BEGIN

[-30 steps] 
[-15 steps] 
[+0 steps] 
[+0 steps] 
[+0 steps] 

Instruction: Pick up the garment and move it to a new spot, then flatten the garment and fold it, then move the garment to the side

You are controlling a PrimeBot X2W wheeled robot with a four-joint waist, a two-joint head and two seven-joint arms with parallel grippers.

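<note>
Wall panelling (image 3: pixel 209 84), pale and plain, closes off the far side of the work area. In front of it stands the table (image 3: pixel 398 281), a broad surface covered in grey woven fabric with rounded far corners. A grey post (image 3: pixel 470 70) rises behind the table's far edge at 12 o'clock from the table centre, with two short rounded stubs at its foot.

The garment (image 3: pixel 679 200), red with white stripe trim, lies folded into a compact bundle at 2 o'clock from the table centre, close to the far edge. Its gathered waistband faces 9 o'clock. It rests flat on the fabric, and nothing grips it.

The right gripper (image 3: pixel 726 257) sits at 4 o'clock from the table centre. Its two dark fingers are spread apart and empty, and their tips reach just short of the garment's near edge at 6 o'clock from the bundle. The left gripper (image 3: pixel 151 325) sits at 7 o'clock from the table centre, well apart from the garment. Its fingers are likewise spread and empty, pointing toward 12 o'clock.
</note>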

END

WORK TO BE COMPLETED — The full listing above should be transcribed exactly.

OUTPUT FOR THIS EXERCISE —
[-30 steps] 
[-15 steps] 
[+0 steps] 
[+0 steps] 
[+0 steps] 

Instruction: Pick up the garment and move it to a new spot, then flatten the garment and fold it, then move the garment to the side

You are controlling a PrimeBot X2W wheeled robot with a four-joint waist, a two-joint head and two seven-joint arms with parallel grippers.

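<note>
Wall panelling (image 3: pixel 209 84), pale and plain, closes off the far side of the work area. In front of it stands the table (image 3: pixel 398 281), a broad surface covered in grey woven fabric with rounded far corners. A grey post (image 3: pixel 470 70) rises behind the table's far edge at 12 o'clock from the table centre, with two short rounded stubs at its foot.

The garment (image 3: pixel 679 200), red with white stripe trim, lies folded into a compact bundle at 2 o'clock from the table centre, close to the far edge. Its gathered waistband faces 9 o'clock. It rests flat on the fabric, and nothing grips it.

The right gripper (image 3: pixel 726 257) sits at 4 o'clock from the table centre. Its two dark fingers are spread apart and empty, and their tips reach just short of the garment's near edge at 6 o'clock from the bundle. The left gripper (image 3: pixel 151 325) sits at 7 o'clock from the table centre, well apart from the garment. Its fingers are likewise spread and empty, pointing toward 12 o'clock.
</note>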

Nothing else belongs to this exercise.